Every year, an estimated 40 percent of Americans make New Year’s resolutions, but one study suggests that only 12 percent actually accomplish their goals. Why do so many of us start each new year with resolutions, only to drop them once the hope of a fresh start diminishes?
The cultural message about our unsuccessful attempts to stick to our resolutions is that we’re lazy, distracted, or incompetent. But the standard resolutions model we’re given actually set us up to “fail” and thus break trust with ourselves, so that we’re left in doubt of our own ability to act from a place of empowered intentionality. When we fail to achieve our goals with that model, we’re told we lack willpower, and to try again. And again, and again, until we get tired and give up. We may get so discouraged and angry that we resolve never to make another “stupid resolution” again. But without setting and acting on our own intentions—whatever the time of year—how can we ever hope to be empowered, fulfilled, and truly free?
So rather than using the rickety cultural model of intention setting or neglecting to set any intentions at all, here’s how you can make empowered resolutions that actually nourish you. Let’s take, for example, the most statistically common resolution—“lose weight”—and go through five steps that can support you in making more joyful, nourishing resolutions that inspire you to tend to your needs throughout the coming year. (We’ll save the complicated discussion of why weight loss is the most common resolution for another time. For now, let’s assume the best—that the needs underlying the resolution “lose weight” are overall health, ease of movement, strength and flexibility, longevity, stress release, and physical pleasure and joy.)
1) Make clear, actionable requests of yourself. Oftentimes, our resolutions are too vague or results-oriented instead of action-oriented. “Lose weight” is a vague outcome detached from any actions that might actually lead to a shift in your experience of your body. Rather than falling into this common set-up and then feeling bad about yourself when your resolutions don’t magically come true, consider naming specific actions you’d genuinely enjoy taking that support your desired outcome. A clearer request around your body might look like: I’d like to move or exercise my body for at least thirty minutes a day. Already, this would be a more positive, achievable new year’s resolution.
2) Set intentions from a place of warmth, not harshness. If you set the intention to lose weight because our negative cultural messages have left you hating your current body and believing losing weight is the only path to love and acceptance from yourself and others, every action you take toward this resolution will be imbued with harshness, self-recrimination, and judgment. Any wonder that you’ll want to avoid the whole painful subject, and just continue to neglect your body’s well-being? As much as you can, add warmth to your resolutions. For example, we might revise the resolution above to be: I’d like to nurture my body with movement or exercise for at least thirty minutes a day. Notice how the quality of the intention—in this case, the intention of the movement being nurturing—is warming up.

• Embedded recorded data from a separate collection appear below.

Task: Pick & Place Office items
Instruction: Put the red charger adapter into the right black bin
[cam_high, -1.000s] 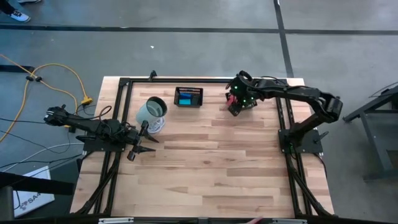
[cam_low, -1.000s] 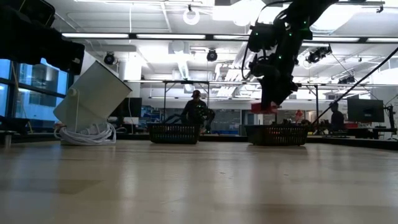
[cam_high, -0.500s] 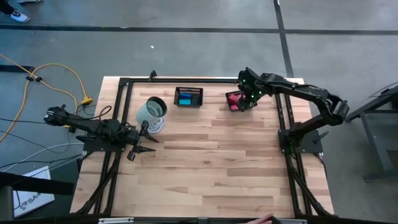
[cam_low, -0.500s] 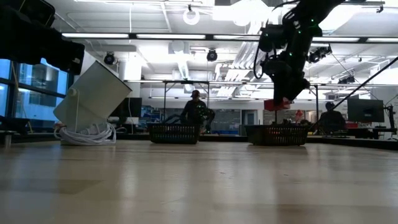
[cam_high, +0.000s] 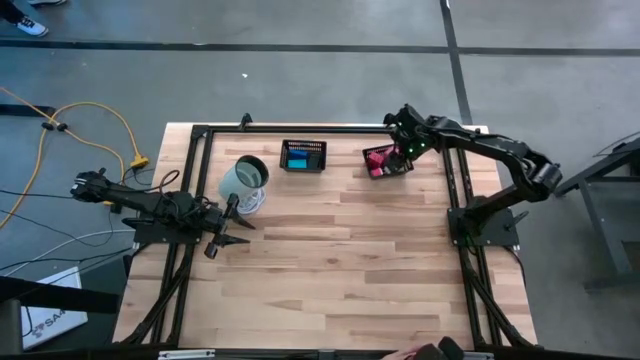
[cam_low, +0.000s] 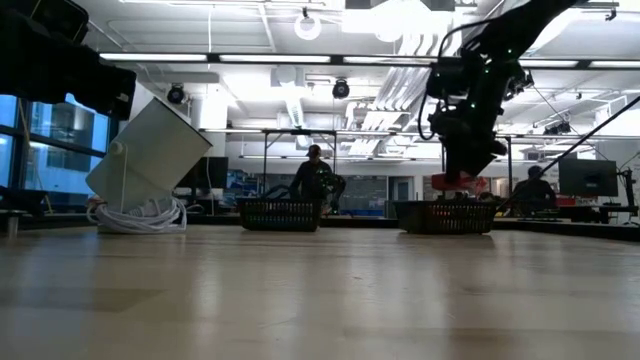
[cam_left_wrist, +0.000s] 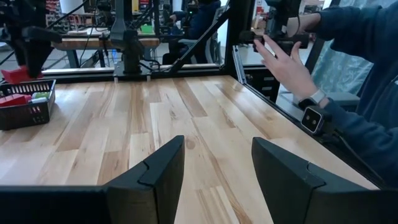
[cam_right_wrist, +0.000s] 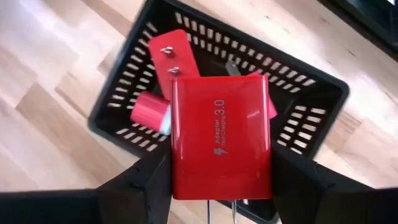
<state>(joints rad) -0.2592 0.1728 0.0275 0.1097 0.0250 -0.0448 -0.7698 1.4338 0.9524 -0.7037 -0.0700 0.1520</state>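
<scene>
Left gripper (cam_left_wrist: 214, 180): idle at the table's left edge beside a tilted white can (cam_high: 243, 178); its two dark fingers stand parted with nothing between them, pointing across bare wood.

Middle basket (cam_high: 303, 156): black mesh, at the far edge of the table; blue and teal office items (cam_high: 299, 159) lie inside, well apart from both arms.

Right basket (cam_right_wrist: 311, 106): black mesh, also at the far edge; it already holds several red and pink pieces (cam_right_wrist: 174, 62), one showing two metal prongs.

Right gripper (cam_right_wrist: 221, 186): poised above the right basket, its fingers clamped on the two side faces of a red charger block (cam_right_wrist: 221, 137).

Governing relation: the red charger block hangs directly over the basket's open mouth, its broad printed face toward the wrist camera and its long axis running along the fingers; the drop, as judged, is straight down, and only the right arm is anywhere near.

Height above basket: in the low view the block (cam_low: 458, 182) sits just over the rim, apparently clear of it.

Hidden or unclear: the block covers most of the basket floor in the wrist view, so the free space beneath cannot be judged. The pieces' exact count is too small to tell from above.

Background: a person's raised hand (cam_left_wrist: 283, 62) shows beyond the table in the left wrist view.
</scene>
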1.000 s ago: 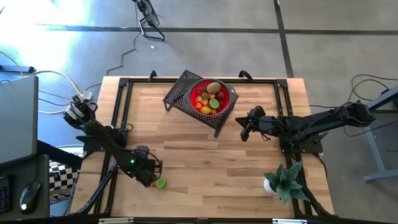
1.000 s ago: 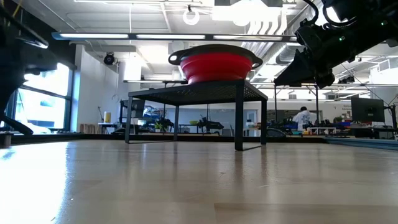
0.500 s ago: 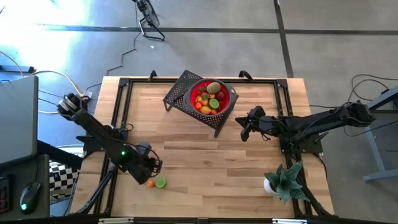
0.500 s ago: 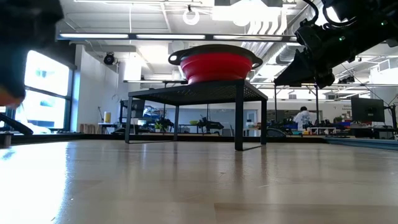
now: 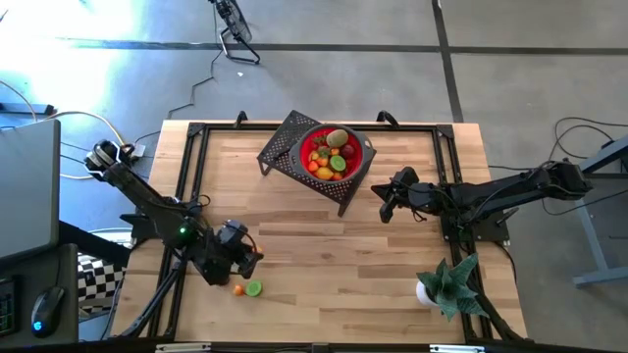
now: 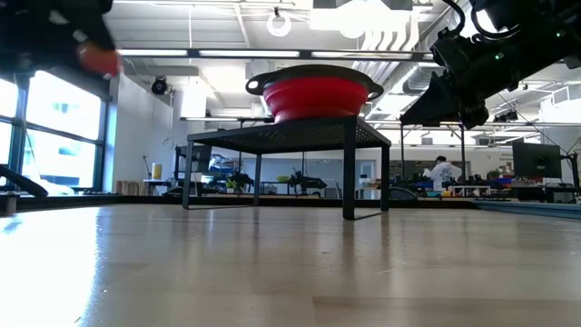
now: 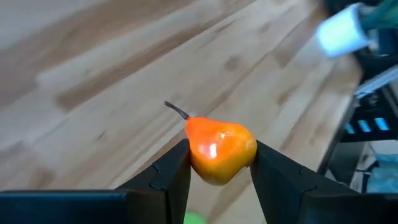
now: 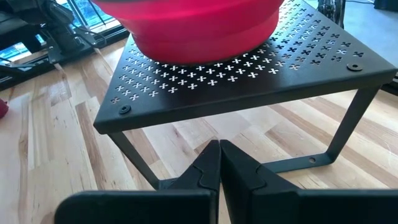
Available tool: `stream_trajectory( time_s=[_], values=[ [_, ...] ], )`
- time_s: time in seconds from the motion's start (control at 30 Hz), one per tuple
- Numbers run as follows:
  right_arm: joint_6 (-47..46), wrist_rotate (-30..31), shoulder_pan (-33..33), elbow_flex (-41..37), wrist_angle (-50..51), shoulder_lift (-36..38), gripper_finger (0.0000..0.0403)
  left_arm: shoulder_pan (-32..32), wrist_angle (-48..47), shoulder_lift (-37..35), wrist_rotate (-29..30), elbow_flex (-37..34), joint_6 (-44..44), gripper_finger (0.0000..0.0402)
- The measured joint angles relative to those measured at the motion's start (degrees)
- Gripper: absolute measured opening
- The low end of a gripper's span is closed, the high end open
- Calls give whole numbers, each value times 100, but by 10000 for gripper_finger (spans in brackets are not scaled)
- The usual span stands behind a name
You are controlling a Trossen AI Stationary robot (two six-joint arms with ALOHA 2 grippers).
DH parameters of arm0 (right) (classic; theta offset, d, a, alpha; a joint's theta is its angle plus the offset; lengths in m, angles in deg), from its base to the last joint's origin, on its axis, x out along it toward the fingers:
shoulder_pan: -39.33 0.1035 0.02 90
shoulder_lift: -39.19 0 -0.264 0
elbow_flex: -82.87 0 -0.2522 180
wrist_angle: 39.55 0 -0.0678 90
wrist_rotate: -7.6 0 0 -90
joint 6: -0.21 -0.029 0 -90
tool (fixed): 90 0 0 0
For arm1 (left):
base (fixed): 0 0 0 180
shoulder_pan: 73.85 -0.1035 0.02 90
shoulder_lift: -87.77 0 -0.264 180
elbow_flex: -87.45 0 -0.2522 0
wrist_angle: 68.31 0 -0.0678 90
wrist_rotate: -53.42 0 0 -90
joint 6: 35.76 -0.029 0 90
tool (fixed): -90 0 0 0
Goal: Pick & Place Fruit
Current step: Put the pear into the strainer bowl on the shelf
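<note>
My left gripper [image 7: 219, 163], lower left in the high view, clamps an orange pear-shaped fruit [image 7: 220, 150] above the table [image 5: 324, 245]. My right gripper [image 8: 219, 163] waits clenched, apparently empty, beside the red bowl [image 5: 334, 152].

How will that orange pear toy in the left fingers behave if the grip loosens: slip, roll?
The orange pear looks glossy, with a bright highlight, so it is probably slippery. The left gripper pinches it only at its rounded sides, so it may squirt out. Dropped on the wooden table, its round body would likely roll, curving toward the narrow end.
</note>
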Motion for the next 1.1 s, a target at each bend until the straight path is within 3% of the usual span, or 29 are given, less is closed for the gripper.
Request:
stream_trajectory(
  time_s=[0.2,0.47,0.7,1.1],
  values=[
    [0,0,0,0,-2,0,2,-524,912,-63,66,0,-1450,148],
    [18,0,0,0,-2,0,2,-1617,2026,-63,-672,0,-3274,148],
    [61,2,0,0,-2,0,2,-2577,2674,-62,-1465,2,-4100,148],
    [208,28,0,0,-2,0,2,-3798,2834,-6,-1909,654,-5373,148]
  ],
)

3) Base resolutions on an internal “yes,” not on a dominating “should.” Setting conflicted intentions for yourself and then trying to force yourself into compliance is our culture’s common advice around resolutions (“will power” is really just an interchangeable phrase for self-domination), but strong-arming yourself isn’t the most effective nor most pleasurable way to actualize your goals. Rather than being guided by internal or external “shoulds,” which almost always result in resistance, chose an intention you actually feel a clear “yes” to in your body. For instance, when reading the hypothetical resolution above, imagine you felt a tightening in your body when you got to the words “at least,” and that you revised it to something like: I’d like to nurture my body with movement or exercise for around thirty minutes a day. Make sure you revise any words that you don’t have internal harmony around, until you can read the whole resolution and feel clear, open, spacious, and energized in your body. That’s what a clear “yes” feels like, and you’ll feel it even if your resolution seems challenging, so long as it’s a challenge you actually want to take on.

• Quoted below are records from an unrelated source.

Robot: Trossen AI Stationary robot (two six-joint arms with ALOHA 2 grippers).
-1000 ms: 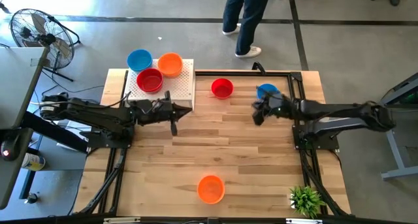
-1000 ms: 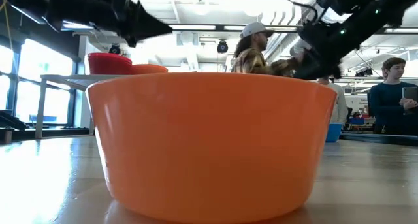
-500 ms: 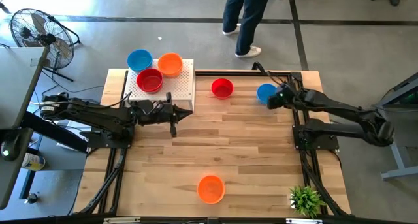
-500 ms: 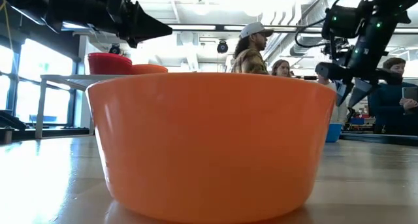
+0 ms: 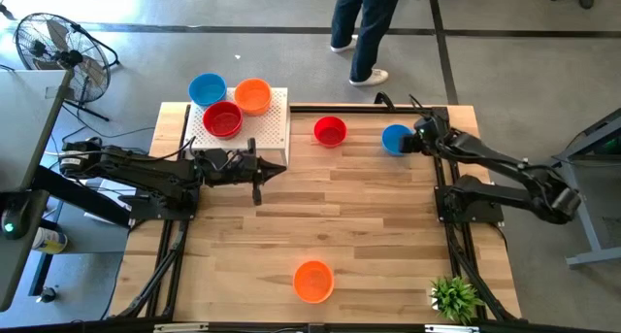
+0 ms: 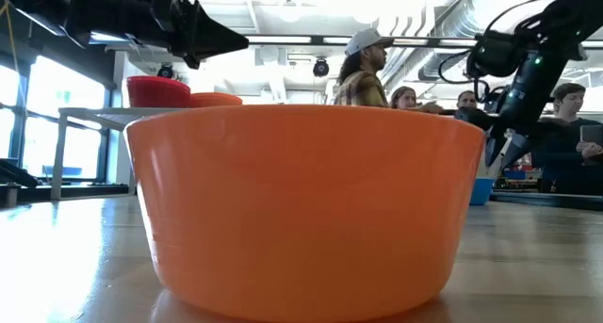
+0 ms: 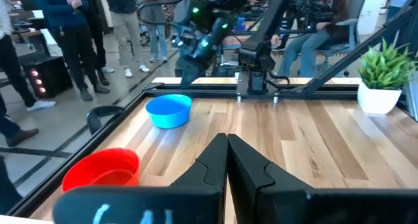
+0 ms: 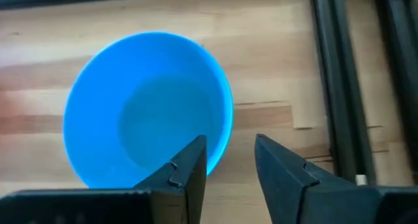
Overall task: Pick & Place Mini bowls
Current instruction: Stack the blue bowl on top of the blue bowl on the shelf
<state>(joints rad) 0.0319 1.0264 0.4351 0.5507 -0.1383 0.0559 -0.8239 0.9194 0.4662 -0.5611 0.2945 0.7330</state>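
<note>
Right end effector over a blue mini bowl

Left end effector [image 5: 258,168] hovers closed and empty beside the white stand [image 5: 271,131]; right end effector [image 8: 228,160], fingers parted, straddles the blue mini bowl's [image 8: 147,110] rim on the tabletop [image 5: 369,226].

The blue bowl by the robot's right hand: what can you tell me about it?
The blue bowl is small, round and glossy, plastic-looking, and empty. It sits upright on the wooden table near its far edge, right of a red bowl. The right hand hovers just above it, fingers open astride its rim, not visibly gripping.
</note>
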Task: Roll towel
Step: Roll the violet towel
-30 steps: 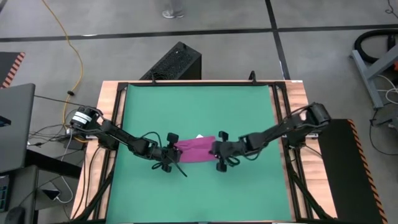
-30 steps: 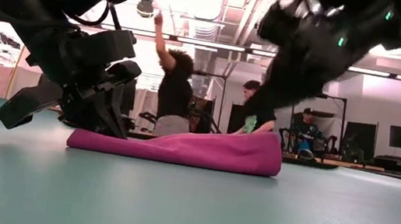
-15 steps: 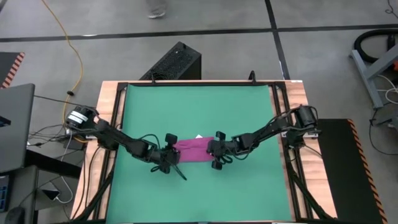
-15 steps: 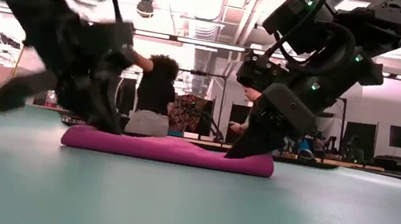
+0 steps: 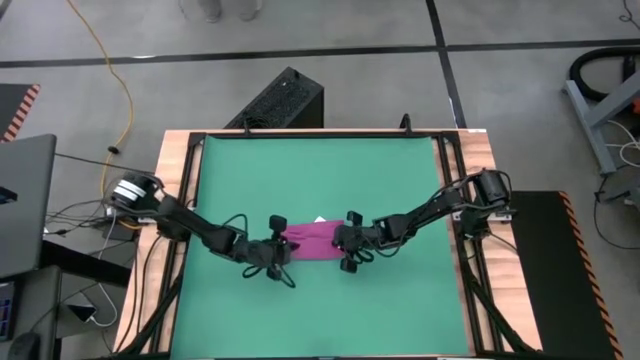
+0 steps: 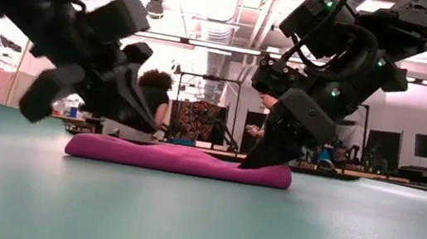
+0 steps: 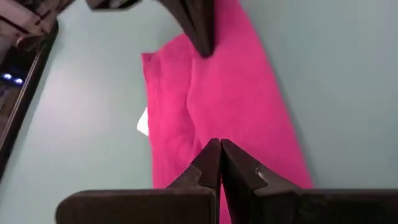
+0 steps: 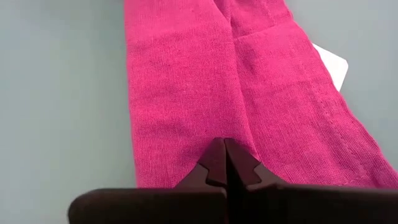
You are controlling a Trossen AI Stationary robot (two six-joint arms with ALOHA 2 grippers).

4) Empower your intentions with ongoing, moment-to-moment choice. Our culture tells us that force is more effective than free choice, but the moment you take choice out of your resolution is the moment you either doom the resolution to fail or condemn yourself to steely misery, and neither is a very fun way to live your life. Instead, make sure you give yourself choice around when and how you’ll act on your resolutions. For instance, continuing to revise our example from above, Every day that I’m willing to do so, I’d like to nurture my body with movement or exercise for around thirty minutes a day. Notice how much more alive, nurturing, and choiceful this resolution is than the initial “lose weight”? Wouldn’t it be more inspiring to hold and act on this intention throughout the year?
5) Share your resolutions for shared holding. Studies have shown that some people have greater success keeping their resolutions when they have support in holding those intentions, whether through a friend or professional supporter. Consider having a resolutions exchange with someone you love and trust, or allowing me to support you in the new year, so your efforts can fueled with encouragement, appreciation, and acknowledgement.
I’m wishing you all warm self-connection, nourishing intimacy with others, abiding overall health, and empowered lives rich with meaning, purpose, and contribution—in 2014 and beyond.